When Facebook Makes You Feel Like a Bad Parent

By Erik Missio

Feb 15, 2017

A lot of parents really like Facebook. It can be great to say connected through sharing posts and pics of your family’s adventures and accomplishments, from major milestones to general photogenic cuteness. But here’s the other thing about Facebook — it can make you really miserable sometimes.

Have you ever felt down after scrolling through your newsfeed? You’re not alone. Google “Facebook depression” and you get 91,300,000 hits. There has been a lot of talk about how social media can be bad for kids’ sense of self-worth, but it can also be rough on their parents. It isn’t always bad news from the real world that hurts people, either. Ironically, it can be your friends’ happy personal stories and super-fun photos that give you parenting blues.

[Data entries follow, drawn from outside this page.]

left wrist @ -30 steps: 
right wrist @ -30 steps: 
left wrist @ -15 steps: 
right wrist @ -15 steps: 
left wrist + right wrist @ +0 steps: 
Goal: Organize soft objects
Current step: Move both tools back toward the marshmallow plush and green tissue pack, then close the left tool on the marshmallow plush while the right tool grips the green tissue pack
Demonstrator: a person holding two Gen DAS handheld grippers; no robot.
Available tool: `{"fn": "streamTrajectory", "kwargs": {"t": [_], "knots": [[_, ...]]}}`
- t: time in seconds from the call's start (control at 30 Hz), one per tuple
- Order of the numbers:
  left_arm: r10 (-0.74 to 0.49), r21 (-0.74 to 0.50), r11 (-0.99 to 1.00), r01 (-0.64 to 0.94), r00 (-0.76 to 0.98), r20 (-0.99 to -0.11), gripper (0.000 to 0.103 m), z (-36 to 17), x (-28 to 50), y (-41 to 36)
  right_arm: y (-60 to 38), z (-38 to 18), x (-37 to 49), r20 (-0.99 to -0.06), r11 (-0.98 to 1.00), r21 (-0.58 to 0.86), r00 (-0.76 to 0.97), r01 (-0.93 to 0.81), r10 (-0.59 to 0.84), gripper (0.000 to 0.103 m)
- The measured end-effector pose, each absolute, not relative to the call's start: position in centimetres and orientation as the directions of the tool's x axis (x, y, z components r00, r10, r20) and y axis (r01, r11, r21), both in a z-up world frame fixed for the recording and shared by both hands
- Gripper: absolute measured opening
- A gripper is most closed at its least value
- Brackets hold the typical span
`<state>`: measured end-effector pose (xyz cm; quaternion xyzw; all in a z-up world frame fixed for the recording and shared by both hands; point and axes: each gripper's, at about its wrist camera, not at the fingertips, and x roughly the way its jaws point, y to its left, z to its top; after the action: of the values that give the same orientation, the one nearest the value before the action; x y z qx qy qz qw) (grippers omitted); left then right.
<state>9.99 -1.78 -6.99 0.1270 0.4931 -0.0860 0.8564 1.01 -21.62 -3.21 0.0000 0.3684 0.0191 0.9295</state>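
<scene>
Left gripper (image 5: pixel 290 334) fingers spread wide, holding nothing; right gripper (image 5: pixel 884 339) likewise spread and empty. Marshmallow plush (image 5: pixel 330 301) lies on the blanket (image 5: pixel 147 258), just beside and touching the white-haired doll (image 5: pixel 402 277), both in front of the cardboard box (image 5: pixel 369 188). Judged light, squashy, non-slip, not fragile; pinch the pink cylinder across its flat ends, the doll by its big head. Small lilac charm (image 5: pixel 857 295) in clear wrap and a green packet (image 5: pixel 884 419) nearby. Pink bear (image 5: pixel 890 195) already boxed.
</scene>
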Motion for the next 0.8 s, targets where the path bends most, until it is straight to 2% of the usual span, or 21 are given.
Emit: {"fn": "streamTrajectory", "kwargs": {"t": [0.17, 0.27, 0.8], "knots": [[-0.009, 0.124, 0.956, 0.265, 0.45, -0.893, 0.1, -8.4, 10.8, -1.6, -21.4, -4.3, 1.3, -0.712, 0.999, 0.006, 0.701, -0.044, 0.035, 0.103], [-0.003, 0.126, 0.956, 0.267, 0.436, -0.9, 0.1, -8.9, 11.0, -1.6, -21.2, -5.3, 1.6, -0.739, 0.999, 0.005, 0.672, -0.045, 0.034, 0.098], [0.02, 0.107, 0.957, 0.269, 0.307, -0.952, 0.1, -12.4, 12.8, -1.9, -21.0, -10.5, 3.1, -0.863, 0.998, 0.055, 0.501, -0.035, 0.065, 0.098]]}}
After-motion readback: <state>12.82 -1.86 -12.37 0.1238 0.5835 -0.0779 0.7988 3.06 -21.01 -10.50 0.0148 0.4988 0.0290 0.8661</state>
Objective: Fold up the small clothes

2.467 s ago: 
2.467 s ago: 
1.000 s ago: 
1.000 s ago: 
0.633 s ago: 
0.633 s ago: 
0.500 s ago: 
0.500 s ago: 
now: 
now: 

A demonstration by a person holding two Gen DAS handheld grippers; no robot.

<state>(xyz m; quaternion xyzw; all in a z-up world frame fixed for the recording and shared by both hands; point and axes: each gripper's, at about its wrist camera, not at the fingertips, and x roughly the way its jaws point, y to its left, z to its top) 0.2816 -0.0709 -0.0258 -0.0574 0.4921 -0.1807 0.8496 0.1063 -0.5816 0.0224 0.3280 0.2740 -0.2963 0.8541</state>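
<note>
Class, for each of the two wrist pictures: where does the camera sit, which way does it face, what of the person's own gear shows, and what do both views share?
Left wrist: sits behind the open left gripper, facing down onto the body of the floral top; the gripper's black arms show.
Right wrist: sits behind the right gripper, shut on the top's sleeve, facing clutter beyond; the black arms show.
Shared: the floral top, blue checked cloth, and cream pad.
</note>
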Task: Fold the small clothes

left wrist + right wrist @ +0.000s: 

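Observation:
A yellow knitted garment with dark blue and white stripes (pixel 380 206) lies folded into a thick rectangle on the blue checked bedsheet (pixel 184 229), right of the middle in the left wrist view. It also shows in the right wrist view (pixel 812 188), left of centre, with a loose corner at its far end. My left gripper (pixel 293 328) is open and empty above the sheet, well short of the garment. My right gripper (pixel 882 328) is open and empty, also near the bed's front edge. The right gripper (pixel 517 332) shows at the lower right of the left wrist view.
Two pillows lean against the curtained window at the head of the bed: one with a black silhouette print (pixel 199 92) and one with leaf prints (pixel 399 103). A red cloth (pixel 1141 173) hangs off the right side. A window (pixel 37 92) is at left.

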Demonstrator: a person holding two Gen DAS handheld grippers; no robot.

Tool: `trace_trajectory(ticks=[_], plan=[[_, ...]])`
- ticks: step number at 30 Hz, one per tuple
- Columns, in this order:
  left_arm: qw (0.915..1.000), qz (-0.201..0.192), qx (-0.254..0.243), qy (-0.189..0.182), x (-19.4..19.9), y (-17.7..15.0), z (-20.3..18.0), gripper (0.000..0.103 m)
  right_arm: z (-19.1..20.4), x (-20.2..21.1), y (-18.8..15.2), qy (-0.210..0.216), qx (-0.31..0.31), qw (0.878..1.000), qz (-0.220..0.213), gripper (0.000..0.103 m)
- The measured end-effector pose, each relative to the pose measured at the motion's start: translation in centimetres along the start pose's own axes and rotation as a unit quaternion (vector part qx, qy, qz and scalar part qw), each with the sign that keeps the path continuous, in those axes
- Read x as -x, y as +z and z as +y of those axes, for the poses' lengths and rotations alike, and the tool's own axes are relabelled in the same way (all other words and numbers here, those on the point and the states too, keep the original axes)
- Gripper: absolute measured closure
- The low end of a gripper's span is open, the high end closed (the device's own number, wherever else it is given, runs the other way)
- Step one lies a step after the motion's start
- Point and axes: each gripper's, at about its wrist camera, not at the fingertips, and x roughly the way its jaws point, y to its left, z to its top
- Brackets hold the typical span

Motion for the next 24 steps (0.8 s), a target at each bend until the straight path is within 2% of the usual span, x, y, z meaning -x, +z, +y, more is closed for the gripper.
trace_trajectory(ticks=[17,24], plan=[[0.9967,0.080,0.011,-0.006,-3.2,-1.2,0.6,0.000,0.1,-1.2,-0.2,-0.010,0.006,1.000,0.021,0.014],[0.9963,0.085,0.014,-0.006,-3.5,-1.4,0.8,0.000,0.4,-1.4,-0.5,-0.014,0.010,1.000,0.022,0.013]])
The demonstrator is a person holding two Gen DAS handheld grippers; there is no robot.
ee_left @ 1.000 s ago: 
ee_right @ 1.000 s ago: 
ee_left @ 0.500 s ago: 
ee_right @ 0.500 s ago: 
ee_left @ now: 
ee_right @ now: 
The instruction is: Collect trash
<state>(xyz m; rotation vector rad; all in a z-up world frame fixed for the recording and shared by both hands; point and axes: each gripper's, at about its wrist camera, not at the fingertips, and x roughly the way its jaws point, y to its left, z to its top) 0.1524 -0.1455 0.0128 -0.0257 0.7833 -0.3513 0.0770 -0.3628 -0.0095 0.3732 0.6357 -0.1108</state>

A few years ago, a paper in the Journal of Social and Clinical Psychology, “Seeing Everyone Else’s Highlight Reels: How Facebook Usage is Linked to Depressive Symptoms,” explored the idea of “social comparison,” which is exactly what it sounds like. When you scroll through someone’s timeline, you’re probably seeing the best, most fun, most touching, most hilarious, most exciting photos. And then you inevitably compare this multimedia greatest-hits compilation to your own life — every bland, boring, frustrating moment you experience in real time — and you worry your life doesn’t measure up. This is when those elements of depression, envy and lowered self-esteem creep in.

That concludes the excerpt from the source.